These two parts only communicate by transferring the latest network checkpoint
from the training to the self-play, and the finished games from the self-play
to the training.

In [0]:
def alphazero(config: AlphaZeroConfig, network: Net):

    # TODO: Here we'll have to do something! Remember the basic steps of the 
    # algorithm:
    #     1: Create training data using the current neural network, this evaluates and improves our policy
    #     2: Improve our policy by training our nural network
    #     3: Repete!
    #
    # We have provided helper functions that may be of use to you
    for i in range(config.cycles):
        print(f"self play {i} of {config.cycles}")
        network.eval()
        games = ??? # TODO 
        print(f"train network {i} of {config.cycles}")
        network.train()
        train_network(???, ???) # TODO

    return network

# Each self-play job is independent of all others; it takes the latest network
# snapshot, produces a game and makes it available to the training job by
# writing it to a shared replay buffer.
def run_selfplay(config: AlphaZeroConfig, network: Net):
    games = []
    for i in range(config.self_play_games):  
        if i % 10 == 0:
            print(f"game {i} of {config.self_play_games}")
        game = play_game(config, network)
        games.append(game)
    return games


# Each game is produced by starting at the initial board position, then
# repeatedly executing a Monte Carlo Tree Search to generate moves until the end
# of the game is reached.
def play_game(config: AlphaZeroConfig, network: Net):
    game = Game()
    while not game.terminal() and len(game.history) < config.max_moves:
        action, root = run_mcts(config, game, network)
        game.apply(action)
        game.store_search_statistics(root)
    return game


# Core Monte Carlo Tree Search algorithm.
# To decide on an action, we run N simulations, always starting at the root of
# the search tree and traversing the tree according to the UCB formula until we
# reach a leaf node.
def run_mcts(config: AlphaZeroConfig, game: Game, network: Net):
    root = Node(0)
    # Populate child nodes AKA the states that the actions available at this
    # states would take you too
    evaluate(root, game, network)
    add_exploration_noise(config, root)

    for i in range(config.num_simulations):
        node = root
        scratch_game = game.clone()
        search_path = [node]

        while node.expanded():
            # Here we take one step down our search tree towards a win or loss.

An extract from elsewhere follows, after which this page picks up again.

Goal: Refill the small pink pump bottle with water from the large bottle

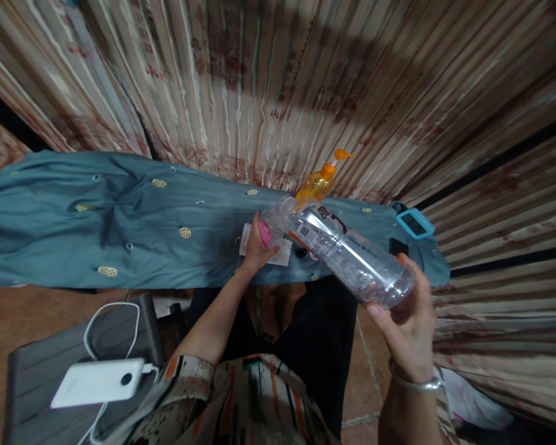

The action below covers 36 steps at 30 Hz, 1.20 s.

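My right hand [410, 321] grips the base end of a large clear plastic bottle [352, 253]. The bottle is tilted, its base toward me on the right and its other end up to the left, with printed text and a barcode on its side. My left hand [256, 247] is closed around a small clear plastic container [278, 213] with a pink part [265, 234]. This container meets or overlaps the upper end of the large bottle; I cannot tell whether they are joined. Just behind them stands an orange pump bottle [315, 183].
A green patterned cloth [143, 228] covers the narrow table. On it are a white paper [282, 252], a black item [399, 247] and a blue-framed digital display [415, 223]. A white power bank [97, 382] with a cable lies on a grey stool [32, 377]. Pleated curtains [241, 80] hang behind.
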### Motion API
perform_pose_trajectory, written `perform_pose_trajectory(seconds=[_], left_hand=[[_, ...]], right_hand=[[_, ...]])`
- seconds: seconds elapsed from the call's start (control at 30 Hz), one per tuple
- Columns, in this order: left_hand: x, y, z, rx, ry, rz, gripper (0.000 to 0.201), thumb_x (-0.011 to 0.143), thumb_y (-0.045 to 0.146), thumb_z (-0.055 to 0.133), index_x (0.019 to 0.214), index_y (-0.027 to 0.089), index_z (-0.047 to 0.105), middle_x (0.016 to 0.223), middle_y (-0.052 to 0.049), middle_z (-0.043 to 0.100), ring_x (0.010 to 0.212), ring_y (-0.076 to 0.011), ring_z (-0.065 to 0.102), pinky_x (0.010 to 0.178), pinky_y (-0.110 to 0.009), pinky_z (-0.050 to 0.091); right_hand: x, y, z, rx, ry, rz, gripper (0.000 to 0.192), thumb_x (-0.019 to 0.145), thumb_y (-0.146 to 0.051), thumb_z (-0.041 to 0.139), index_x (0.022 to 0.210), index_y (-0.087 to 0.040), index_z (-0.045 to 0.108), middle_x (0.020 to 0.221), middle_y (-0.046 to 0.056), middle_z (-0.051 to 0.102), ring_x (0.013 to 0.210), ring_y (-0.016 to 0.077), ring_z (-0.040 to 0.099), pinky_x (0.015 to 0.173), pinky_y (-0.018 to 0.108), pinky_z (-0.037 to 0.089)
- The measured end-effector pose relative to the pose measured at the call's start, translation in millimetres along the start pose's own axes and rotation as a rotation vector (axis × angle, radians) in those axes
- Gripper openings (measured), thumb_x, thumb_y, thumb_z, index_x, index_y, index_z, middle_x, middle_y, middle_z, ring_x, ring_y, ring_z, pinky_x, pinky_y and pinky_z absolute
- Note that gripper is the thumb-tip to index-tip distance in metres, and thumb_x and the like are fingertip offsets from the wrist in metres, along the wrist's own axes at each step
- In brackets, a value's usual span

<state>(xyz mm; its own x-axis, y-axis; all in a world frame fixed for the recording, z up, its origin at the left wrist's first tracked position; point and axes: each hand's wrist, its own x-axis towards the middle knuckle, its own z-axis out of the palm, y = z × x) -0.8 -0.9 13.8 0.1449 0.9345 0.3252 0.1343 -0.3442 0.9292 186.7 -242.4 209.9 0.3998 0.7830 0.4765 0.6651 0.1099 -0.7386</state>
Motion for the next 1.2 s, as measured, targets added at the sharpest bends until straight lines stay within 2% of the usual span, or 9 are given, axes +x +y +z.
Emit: perform_pose_trajectory(seconds=[0.27, 0.43, 0.67, 1.2], left_hand=[[0.5, -0.5, 0.3, -0.017, -0.003, 0.005, 0.126, 0.058, 0.018, 0.093, 0.161, 0.028, 0.022, 0.171, -0.016, 0.035, 0.161, -0.0363, 0.036, 0.136, -0.057, 0.027], [0.6, -0.7, 0.6, 0.005, -0.004, -0.002, 0.128, 0.058, 0.017, 0.093, 0.162, 0.024, 0.020, 0.169, -0.019, 0.037, 0.159, -0.0378, 0.039, 0.135, -0.058, 0.027], [0.2, -1.1, 0.4, -0.004, -0.008, -0.008, 0.128, 0.058, 0.017, 0.093, 0.161, 0.026, 0.020, 0.171, -0.018, 0.034, 0.160, -0.0364, 0.037, 0.136, -0.056, 0.026], [0.1, 2.1, 0.1, 0.003, -0.013, -0.022, 0.129, 0.057, 0.015, 0.093, 0.162, 0.023, 0.018, 0.171, -0.021, 0.034, 0.161, -0.0373, 0.036, 0.136, -0.058, 0.024]], right_hand=[[0.9, -2.8, 0.3, 0.005, 0.013, -0.017, 0.093, 0.075, -0.047, 0.090, 0.156, -0.026, 0.051, 0.148, 0.013, 0.060, 0.130, 0.0331, 0.063, 0.115, 0.054, 0.047], [1.6, -2.7, 0.3, 0.000, 0.012, -0.005, 0.093, 0.075, -0.049, 0.090, 0.156, -0.024, 0.051, 0.149, 0.015, 0.059, 0.129, 0.0328, 0.064, 0.113, 0.053, 0.050], [-0.3, -0.2, -1.5, -0.011, 0.001, 0.025, 0.097, 0.074, -0.053, 0.089, 0.157, -0.024, 0.047, 0.155, 0.016, 0.054, 0.136, 0.0355, 0.059, 0.118, 0.058, 0.044], [0.5, -1.9, 0.1, -0.004, 0.012, 0.011, 0.095, 0.073, -0.053, 0.090, 0.155, -0.025, 0.050, 0.151, 0.015, 0.057, 0.135, 0.0354, 0.060, 0.116, 0.056, 0.047]])
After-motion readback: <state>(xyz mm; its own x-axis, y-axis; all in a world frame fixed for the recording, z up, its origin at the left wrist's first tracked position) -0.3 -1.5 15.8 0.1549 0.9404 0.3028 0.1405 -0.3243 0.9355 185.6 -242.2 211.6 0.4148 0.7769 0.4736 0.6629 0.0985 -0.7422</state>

Note
            # that we are resetting the node variable here to be the state that our
            # game picked given the action we took.
            #
            # On the first run all child nodes will not be expanded, so we'll only
            # take one step before backpropatagating back up the tree.
            action, node = select_child(config, node)
            scratch_game.apply(action)
            search_path.append(node)

        value = evaluate(node, scratch_game, network)
        backpropagate(search_path, value, scratch_game.to_play())
    return select_action(config, game, root), root


def select_action(config: AlphaZeroConfig, game: Game, root: Node):
    # This is where we would do a softmax sample for the first 30 moves then
    # turn down the temperature, our game is simple enough that we will just 
    # always pick the best computed move.
    visit_counts = [(child.visit_count, action)
                    for action, child in iter(root.children.items())]
    _, action = max(visit_counts)
    return action


# Select the child with the highest UCB score.
def select_child(config: AlphaZeroConfig, node: Node):
    """
    Return the child node, i.e. action to take, that UCB likes best
    """
    _, action, child = max((ucb_score(config, node, child), action, child)
                           for action, child in iter(node.children.items()))
    return action, child


# The score for a node is based on its value, plus an exploration bonus based on
# the prior.
def ucb_score(config: AlphaZeroConfig, parent: Node, child: Node):
    pb_c = math.log((parent.visit_count + config.pb_c_base + 1) /
                    config.pb_c_base) + config.pb_c_init
    pb_c *= math.sqrt(parent.visit_count) / (child.visit_count + 1)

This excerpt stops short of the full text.